| Exercise aim |
Please repeat the records exactly from their first line, finishing at the line containing "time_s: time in" and including it.
### Material for the task
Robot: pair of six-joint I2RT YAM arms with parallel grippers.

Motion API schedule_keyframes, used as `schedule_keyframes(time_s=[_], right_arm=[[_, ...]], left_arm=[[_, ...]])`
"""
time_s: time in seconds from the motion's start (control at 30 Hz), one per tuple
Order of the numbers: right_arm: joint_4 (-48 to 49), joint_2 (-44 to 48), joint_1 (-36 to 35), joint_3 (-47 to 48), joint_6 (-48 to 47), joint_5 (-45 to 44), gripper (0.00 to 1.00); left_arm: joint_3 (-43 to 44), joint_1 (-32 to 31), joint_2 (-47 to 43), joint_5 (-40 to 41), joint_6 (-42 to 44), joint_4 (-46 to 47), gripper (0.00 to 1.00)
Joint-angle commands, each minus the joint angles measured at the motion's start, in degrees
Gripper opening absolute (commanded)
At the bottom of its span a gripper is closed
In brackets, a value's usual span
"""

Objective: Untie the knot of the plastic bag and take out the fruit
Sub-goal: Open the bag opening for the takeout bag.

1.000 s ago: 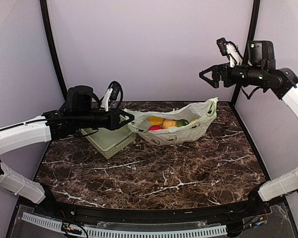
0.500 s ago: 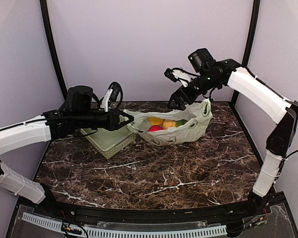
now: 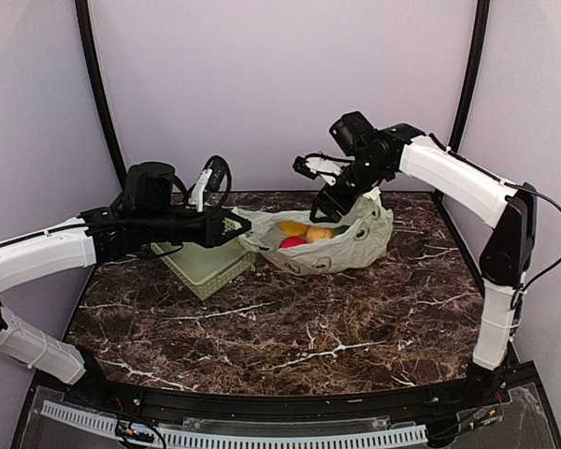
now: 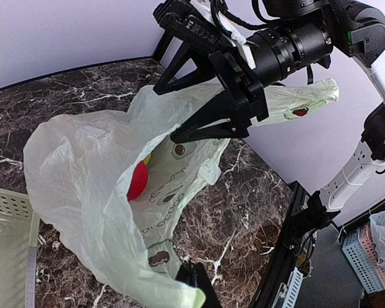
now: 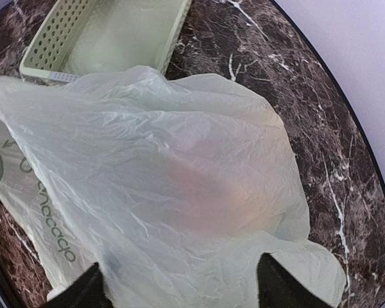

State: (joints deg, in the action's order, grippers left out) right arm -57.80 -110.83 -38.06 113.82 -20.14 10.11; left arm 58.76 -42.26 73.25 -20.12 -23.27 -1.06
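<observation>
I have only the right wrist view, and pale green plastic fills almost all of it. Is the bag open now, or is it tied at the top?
Observer: It is open. In the top view the bag gapes upward and nothing ties its top.
Operator: Is there fruit inside?
Observer: Yes. A red piece, a yellow one and an orange one lie together in the mouth.
Operator: What keeps the mouth open?
Observer: The left arm holds the rim raised above the basket, and its jaws appear shut on the plastic.
</observation>
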Motion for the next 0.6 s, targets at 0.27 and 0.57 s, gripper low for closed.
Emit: schedule_keyframes(time_s=[0.27, 0.57], right_arm=[[14.67, 5.62, 3.14, -1.39, 8.12, -20.3, 0.0], [20.49, 17.39, 7.04, -4.97, 12.12, -13.0, 0.0]], left_arm=[[0.76, 0.69, -1.68, 1.3, 2.11, -3.56, 0.01], [0.65, 1.79, -1.81, 6.04, 4.99, -6.24, 0.01]])
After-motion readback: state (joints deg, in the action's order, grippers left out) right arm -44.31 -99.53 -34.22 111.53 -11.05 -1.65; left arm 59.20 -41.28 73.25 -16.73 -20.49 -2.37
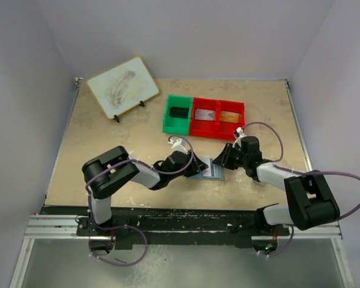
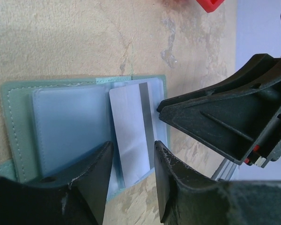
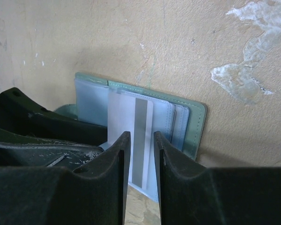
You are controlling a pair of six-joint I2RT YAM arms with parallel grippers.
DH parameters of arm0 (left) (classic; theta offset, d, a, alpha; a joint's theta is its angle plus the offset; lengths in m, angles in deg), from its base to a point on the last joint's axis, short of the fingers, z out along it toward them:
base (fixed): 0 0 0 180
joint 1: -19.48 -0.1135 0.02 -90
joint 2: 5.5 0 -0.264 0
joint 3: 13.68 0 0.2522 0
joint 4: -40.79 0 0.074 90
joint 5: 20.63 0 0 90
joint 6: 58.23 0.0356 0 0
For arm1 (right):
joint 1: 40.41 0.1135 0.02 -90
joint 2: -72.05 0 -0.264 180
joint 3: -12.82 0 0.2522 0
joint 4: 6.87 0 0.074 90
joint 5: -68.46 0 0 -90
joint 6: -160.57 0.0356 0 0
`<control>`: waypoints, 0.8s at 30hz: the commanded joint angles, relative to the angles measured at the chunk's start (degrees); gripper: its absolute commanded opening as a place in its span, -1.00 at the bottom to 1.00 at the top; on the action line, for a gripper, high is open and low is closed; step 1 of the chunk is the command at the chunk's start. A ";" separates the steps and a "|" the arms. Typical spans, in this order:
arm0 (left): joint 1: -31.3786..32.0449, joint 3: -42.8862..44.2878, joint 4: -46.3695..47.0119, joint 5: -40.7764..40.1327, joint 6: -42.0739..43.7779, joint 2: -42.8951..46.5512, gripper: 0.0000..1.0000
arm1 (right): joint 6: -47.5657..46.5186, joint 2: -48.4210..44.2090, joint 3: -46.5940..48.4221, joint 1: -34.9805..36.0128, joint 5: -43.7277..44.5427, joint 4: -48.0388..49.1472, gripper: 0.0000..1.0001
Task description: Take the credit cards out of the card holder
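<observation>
The card holder (image 1: 213,172) lies open on the table between my two grippers, grey-green rim up and pale blue panels (image 2: 65,122) showing. A white credit card (image 2: 129,126) with a grey stripe lies on its right panel, sticking out past the holder's edge. My left gripper (image 2: 133,147) hovers at the card's protruding end, jaws apart, nothing pinched. My right gripper (image 3: 141,137) comes from the other side; its narrow gap straddles the card's stripe (image 3: 140,122) without clamping it. In the top view the left gripper (image 1: 196,166) and right gripper (image 1: 223,159) nearly meet over the holder.
Behind the holder stand a green bin (image 1: 168,120) with a dark item and a red two-part bin (image 1: 219,129) holding a grey card (image 1: 205,114) and a gold card (image 1: 230,116). A small whiteboard (image 1: 121,86) leans on a stand at the back left.
</observation>
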 commanded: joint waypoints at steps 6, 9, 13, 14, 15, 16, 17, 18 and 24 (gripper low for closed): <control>-0.15 -3.12 14.69 2.21 -6.43 -5.48 -0.31 | 0.59 0.27 -3.58 0.20 -0.31 -0.13 -0.40; -0.14 -3.85 17.21 2.18 -7.27 -5.93 -0.36 | 0.88 0.27 -4.22 0.21 -0.13 0.17 -0.40; -0.14 -4.30 19.69 2.52 -8.23 -6.78 -0.46 | 1.02 0.36 -4.43 0.20 -0.12 0.42 -0.41; -0.14 -4.32 20.17 2.72 -8.44 -6.96 -0.49 | 1.09 0.36 -4.39 0.20 -0.05 0.36 -0.41; -0.19 -4.32 20.52 2.85 -8.46 -7.09 -0.55 | 1.15 0.33 -4.39 0.20 0.01 0.35 -0.41; -0.19 -4.39 20.90 2.90 -8.65 -7.14 -0.60 | 1.12 0.35 -4.30 0.20 0.04 0.28 -0.41; -0.22 -4.53 21.34 2.78 -8.63 -7.13 -0.62 | 1.11 0.40 -4.31 0.20 0.31 0.14 -0.41; -0.16 -4.77 21.64 2.65 -8.79 -7.00 -0.65 | 1.17 0.44 -4.22 0.20 0.57 -0.02 -0.41; -0.22 -6.51 22.58 1.57 -8.85 -5.71 -0.94 | 1.53 0.70 -3.99 0.20 1.90 -0.80 -0.41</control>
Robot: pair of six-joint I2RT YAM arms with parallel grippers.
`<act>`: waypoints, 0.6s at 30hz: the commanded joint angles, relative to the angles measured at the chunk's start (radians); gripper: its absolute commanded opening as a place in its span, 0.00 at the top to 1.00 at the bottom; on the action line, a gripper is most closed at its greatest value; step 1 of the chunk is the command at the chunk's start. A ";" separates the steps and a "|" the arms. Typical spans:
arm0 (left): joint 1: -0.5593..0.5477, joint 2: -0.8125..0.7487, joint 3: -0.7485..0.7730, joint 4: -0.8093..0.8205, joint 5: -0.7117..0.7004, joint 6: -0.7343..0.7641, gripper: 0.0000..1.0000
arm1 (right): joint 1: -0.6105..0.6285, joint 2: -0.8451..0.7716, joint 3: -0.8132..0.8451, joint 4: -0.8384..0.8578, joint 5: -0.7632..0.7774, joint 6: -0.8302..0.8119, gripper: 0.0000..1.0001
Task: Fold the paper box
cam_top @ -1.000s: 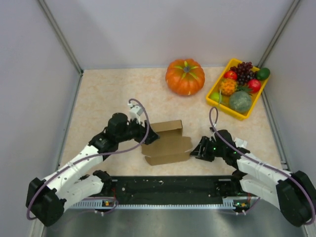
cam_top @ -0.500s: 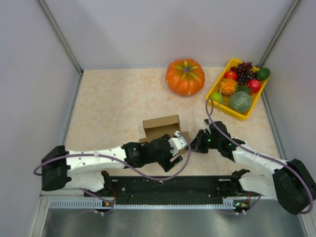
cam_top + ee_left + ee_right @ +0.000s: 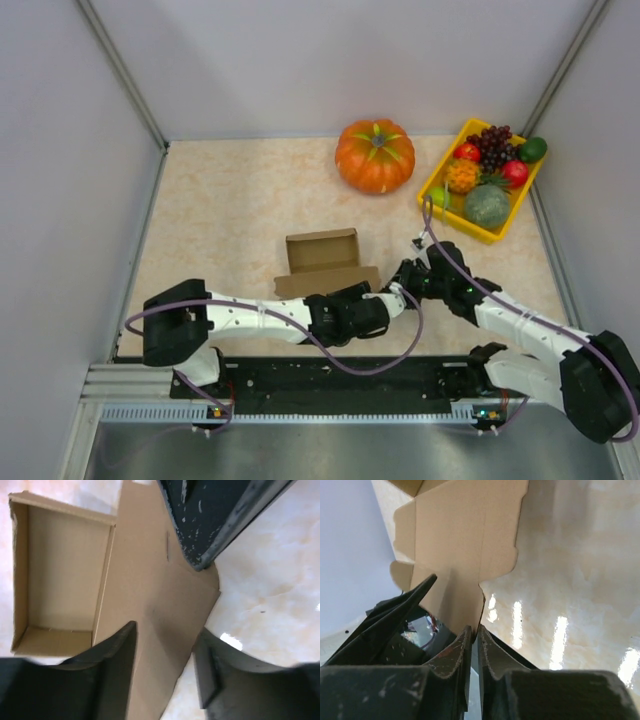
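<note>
Paper box (image 3: 322, 262): my right gripper (image 3: 474, 645) is clamped on its flap at the 4 o'clock corner, and my left gripper (image 3: 166, 632) straddles it, spread wide. Opposing pulls could tear the crease.

No legible text, label, brand, number or sign in any view. Paper box (image 3: 322, 252): plain brown card, unprinted on every face that shows, wrist views included.
</note>
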 commanded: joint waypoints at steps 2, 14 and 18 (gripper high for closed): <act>-0.004 0.021 0.057 -0.020 -0.244 0.005 0.60 | -0.040 -0.051 0.029 0.035 -0.069 -0.001 0.61; 0.126 -0.022 0.359 -0.440 -0.024 -0.265 0.94 | -0.166 -0.255 0.380 -0.573 0.450 -0.413 0.05; 0.287 -0.053 0.481 -0.573 0.170 -0.396 1.00 | -0.166 -0.252 0.405 -0.594 0.494 -0.413 0.04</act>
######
| Problem solution |
Robot: pair of six-joint I2RT YAM arms with parallel grippers.

Motion API schedule_keyframes, used as `schedule_keyframes(time_s=[_], right_arm=[[_, ...]], left_arm=[[_, ...]])`
"""
time_s: time in seconds from the motion's start (control at 30 Hz), one per tuple

The exercise asks for nothing more.